None of this is to predict a reversion to hug-a-hoodie Cameronism, now the leadership is in the bag. If I am right, Badenoch is an expert at blowing in the wind, and, especially with Donald Trump being president elect, the wind is decidedly blowing her to the right. Where Sir Keir promised, through gritted teeth, to “stand shoulder to shoulder” with Trump, she will go the whole way.

If the Labour government had managed to get its feet under the table in good order, then perhaps those ‘moderate’ Tory voices plaintively pointing out that the party lost as many votes to the Liberal Democrats as to Reform might provide some countervailing pressure.

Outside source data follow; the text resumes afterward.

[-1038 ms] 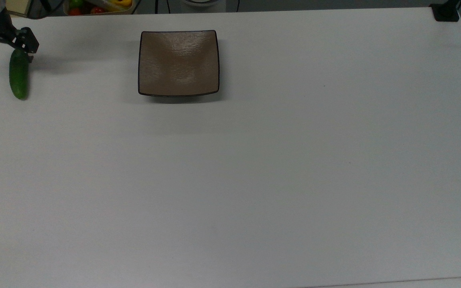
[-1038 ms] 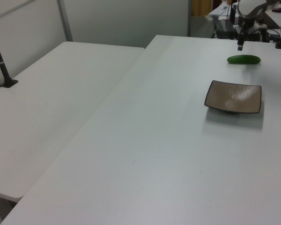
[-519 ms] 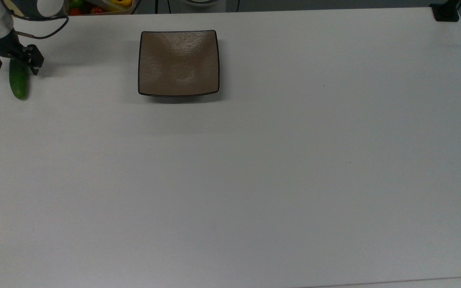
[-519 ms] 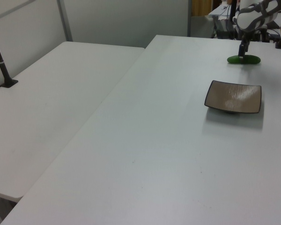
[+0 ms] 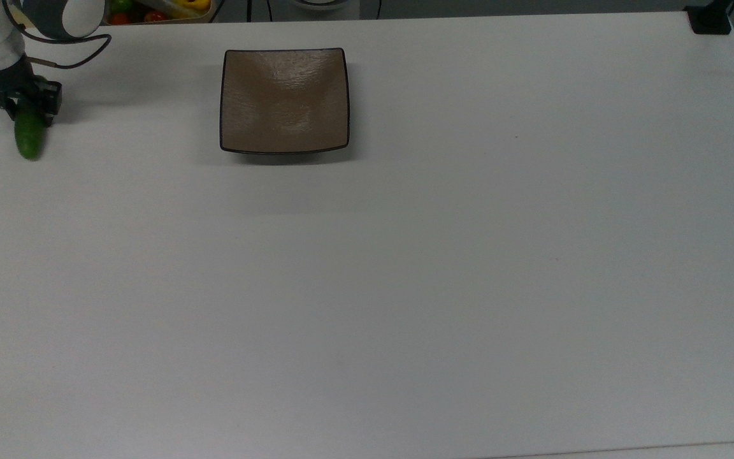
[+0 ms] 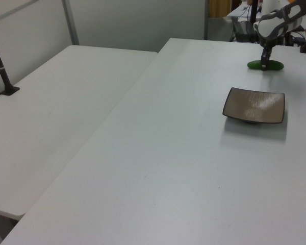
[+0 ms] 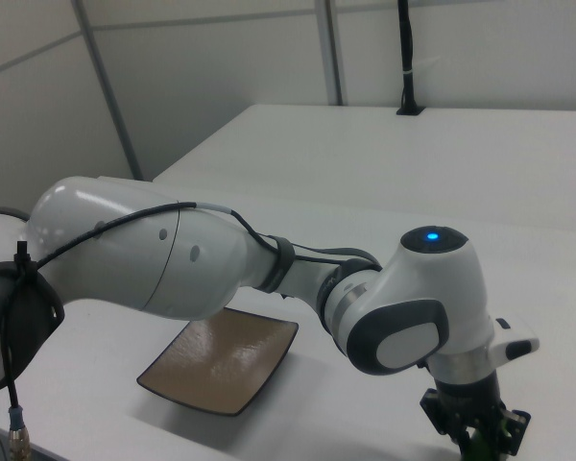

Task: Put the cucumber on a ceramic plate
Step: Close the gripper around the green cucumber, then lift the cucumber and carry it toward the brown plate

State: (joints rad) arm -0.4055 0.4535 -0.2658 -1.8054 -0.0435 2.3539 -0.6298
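Note:
The dark green cucumber [image 5: 28,139] lies on the white table near the top view's left edge, well to the left of the square brownish plate [image 5: 284,102], which has nothing on it. My gripper [image 5: 29,113] stands over the cucumber's far end, with its fingers pressed against both of the cucumber's sides. In the left view the gripper [image 6: 264,65] comes down onto the middle of the cucumber [image 6: 275,65], beyond the plate [image 6: 255,104]. In the right view the arm reaches past the plate [image 7: 221,360], and a bit of green cucumber [image 7: 477,448] shows between the fingers of the gripper [image 7: 475,437].
A box of coloured vegetables [image 5: 157,9] sits behind the table's far edge. A black mount [image 5: 711,19] is clamped at the top view's upper right corner. The left view has a second white table [image 6: 51,112] with a black post [image 6: 2,71].
The gripper has come down along the cucumber and its fingers have drawn in from a wide spread to the cucumber's sides. Cucumber and plate have stayed where they were.

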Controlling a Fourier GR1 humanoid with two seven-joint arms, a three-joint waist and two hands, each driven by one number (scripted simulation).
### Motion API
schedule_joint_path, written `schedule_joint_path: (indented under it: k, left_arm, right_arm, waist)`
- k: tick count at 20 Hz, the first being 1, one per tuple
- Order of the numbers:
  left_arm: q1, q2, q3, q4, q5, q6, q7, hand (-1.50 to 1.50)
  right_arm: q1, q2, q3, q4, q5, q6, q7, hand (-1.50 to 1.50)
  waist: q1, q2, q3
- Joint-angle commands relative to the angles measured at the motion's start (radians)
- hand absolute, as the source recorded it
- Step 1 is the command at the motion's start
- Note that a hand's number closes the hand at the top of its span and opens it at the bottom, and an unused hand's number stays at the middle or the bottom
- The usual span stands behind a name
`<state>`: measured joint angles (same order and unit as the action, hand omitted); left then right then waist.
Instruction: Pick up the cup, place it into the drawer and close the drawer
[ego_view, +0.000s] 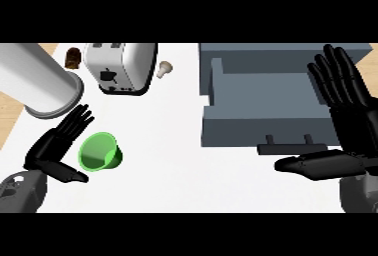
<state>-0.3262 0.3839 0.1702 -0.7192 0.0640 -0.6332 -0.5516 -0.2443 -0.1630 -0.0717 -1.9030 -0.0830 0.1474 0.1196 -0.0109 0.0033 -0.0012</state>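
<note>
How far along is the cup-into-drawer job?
Done: the drawer is open, no cup in it. In hand: the left robot hand is open beside the green cup, which lies on its side on the counter, not gripped. The right robot hand is open beside the drawer handle. Left: grasp the cup, place it, close the drawer.
</note>
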Motion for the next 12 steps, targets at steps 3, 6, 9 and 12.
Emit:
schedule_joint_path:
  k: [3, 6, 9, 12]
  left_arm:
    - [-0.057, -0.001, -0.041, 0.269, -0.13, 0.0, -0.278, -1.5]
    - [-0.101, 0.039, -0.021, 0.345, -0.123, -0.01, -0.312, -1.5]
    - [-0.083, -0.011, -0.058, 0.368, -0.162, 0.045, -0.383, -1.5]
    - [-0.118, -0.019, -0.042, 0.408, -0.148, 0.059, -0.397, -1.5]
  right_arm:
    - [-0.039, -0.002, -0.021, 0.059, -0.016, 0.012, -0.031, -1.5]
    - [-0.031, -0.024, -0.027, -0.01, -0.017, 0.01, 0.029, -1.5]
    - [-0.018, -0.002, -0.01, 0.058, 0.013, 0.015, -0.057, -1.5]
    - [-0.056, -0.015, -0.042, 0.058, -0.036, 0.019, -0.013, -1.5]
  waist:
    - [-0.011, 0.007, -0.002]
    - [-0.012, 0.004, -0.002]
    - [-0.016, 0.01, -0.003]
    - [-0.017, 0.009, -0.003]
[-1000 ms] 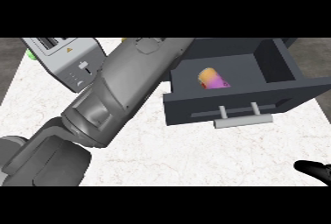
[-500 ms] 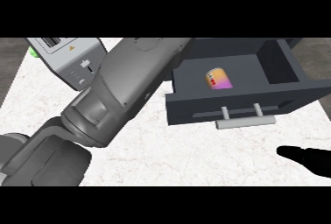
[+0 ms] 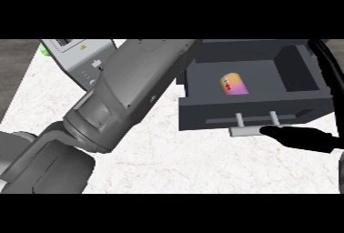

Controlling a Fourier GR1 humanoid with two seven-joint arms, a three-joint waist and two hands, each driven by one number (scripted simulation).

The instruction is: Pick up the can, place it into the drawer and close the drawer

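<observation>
One orange-and-pink can (image 3: 232, 85) lay in the open dark grey drawer (image 3: 201, 113) as your black right hand (image 3: 306, 137), fingers straight, touched its pale bar handle (image 3: 243, 131), apparently to close it.

I see the can (image 3: 232, 84), orange fading to pink, lying tilted inside the open dark grey drawer (image 3: 249, 114), up and left of my right hand (image 3: 310, 139). Its fingers (image 3: 279, 132) touch the drawer's pale handle (image 3: 247, 131).

Our grey left forearm (image 3: 121, 100) slants from lower left toward the top, its hand unseen. Our right hand (image 3: 306, 138) shows at right, fingers straight, pointing left.
</observation>
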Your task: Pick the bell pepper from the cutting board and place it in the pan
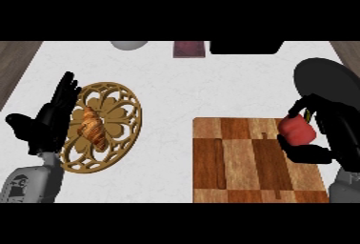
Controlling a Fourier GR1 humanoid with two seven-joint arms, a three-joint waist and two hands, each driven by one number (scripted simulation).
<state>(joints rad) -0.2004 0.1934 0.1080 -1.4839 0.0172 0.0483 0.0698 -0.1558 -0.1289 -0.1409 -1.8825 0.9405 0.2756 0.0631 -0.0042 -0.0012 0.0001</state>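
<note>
1. The bell pepper (298, 130) is red and sits at the right edge of the cutting board (246, 162), toward its far corner. It is enclosed by the right hand (336, 136).
2. That hand's fingers are curled over the pepper's far side, with the thumb coming under its near side. The hand has hold of the pepper and nothing else. From this steep angle I cannot tell whether the pepper is resting on the board or already lifted off it.
3. The pan (322, 76) shows as a dark round shape just beyond the board's far right corner, partly behind the hand. The carry should be short, away from the robot and slightly to the right.
4. I judge the pepper to be light and hollow, with a stiff wall that gives a little and a smooth, waxy skin. Its lobed, rounded body can roll or slip in a pinch. A wrap around the widest part, as here, suits it better than a hold on the stem. It bruises rather than breaks, so lowering it into the pan is safer than letting it fall.
5. The left hand (46, 123) rests at the left with its fingers straight and up, holding nothing. It is just beside a round carved wooden trivet (116, 102) that carries a croissant (94, 127).
6. Along the far edge are a pale bowl (128, 45), a maroon item (188, 49) and a black object (246, 46), all well apart from the route to the pan.
</note>
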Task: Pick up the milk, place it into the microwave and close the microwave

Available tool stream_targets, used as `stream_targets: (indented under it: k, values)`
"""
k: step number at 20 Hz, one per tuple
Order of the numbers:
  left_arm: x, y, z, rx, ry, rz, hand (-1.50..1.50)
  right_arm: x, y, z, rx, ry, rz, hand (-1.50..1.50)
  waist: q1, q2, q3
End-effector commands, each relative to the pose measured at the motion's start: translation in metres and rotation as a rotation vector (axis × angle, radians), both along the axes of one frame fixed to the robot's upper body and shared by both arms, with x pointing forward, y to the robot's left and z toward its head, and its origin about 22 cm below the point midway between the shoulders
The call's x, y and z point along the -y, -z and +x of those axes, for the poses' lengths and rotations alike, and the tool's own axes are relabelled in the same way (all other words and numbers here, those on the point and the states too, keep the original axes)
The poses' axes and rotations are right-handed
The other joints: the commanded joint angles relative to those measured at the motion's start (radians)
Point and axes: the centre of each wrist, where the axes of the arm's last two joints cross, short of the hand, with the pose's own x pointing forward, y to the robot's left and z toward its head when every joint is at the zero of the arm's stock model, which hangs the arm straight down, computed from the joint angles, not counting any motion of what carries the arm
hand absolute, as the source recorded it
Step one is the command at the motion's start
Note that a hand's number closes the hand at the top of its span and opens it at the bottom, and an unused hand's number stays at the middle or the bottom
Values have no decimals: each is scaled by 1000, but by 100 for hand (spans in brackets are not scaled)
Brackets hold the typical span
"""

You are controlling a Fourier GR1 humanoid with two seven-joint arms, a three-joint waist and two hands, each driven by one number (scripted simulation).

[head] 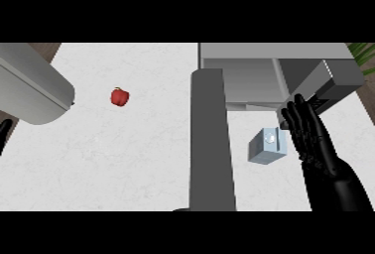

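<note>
1. The milk carton (267, 147) stands on the tabletop (124, 163), just in front of the microwave (278, 52). It sits between the microwave's swung-out door (212, 139) and the right hand (313, 136).
2. The right hand is open, with straight fingers just beside the carton's right face; I cannot tell whether they touch.
3. The step in hand looks like the grasp. Close thumb and fingers across opposite faces, keep the carton upright, and lift it clear before moving it.
4. Carry it straight toward the cavity, away from the door.
5. The microwave stands open, and nothing shows in the visible part of its cavity.
6. Only a sliver of the left hand (4, 135) shows at the left edge, so I cannot tell its state.
</note>
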Motion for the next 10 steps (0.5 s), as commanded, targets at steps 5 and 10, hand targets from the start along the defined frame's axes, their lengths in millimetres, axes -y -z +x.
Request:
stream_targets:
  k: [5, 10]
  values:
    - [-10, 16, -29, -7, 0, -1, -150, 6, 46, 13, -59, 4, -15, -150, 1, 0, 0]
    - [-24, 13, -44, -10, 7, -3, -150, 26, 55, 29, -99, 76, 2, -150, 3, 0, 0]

However, with Labour already battling a new corruption scandal every week and failing consistently to get ahead of the media cycle, there is more to be gained by going in for the kill; and we certainly know she has that in her locker. The spectacularly apolitical governing practice of Sir Kier’s Labour - at one moment drenched in patriotic gloop, at another reciting every cliché of professional-class, liberal identitarianism - is especially vulnerable to the attacks of an even more voraciously chauvinist opponent - who is nevertheless a black woman, and the first such to lead any major political party in this country, put there on the votes of Enoch Powell-worshipping suburban reactionaries.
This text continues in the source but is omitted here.